--- WORK INSTRUCTION ---
Across the listing below, count every line where the string "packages" appears, then give only the count.
** DATA SHOWN follows **
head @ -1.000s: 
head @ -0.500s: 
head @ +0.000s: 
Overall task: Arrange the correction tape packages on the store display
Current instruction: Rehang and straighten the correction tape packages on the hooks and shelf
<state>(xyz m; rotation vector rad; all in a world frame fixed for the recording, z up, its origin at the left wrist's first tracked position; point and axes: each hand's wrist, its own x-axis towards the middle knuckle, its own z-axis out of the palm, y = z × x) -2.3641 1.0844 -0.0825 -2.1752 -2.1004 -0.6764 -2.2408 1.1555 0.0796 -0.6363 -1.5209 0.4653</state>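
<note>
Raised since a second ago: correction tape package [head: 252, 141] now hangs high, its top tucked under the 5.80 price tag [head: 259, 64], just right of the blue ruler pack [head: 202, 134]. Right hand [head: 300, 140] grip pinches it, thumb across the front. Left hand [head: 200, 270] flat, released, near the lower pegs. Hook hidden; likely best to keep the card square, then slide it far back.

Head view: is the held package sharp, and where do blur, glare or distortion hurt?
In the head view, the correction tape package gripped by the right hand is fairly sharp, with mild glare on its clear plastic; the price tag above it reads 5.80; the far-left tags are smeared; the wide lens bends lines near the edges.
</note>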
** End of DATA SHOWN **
--- FINISHED EXERCISE ---
2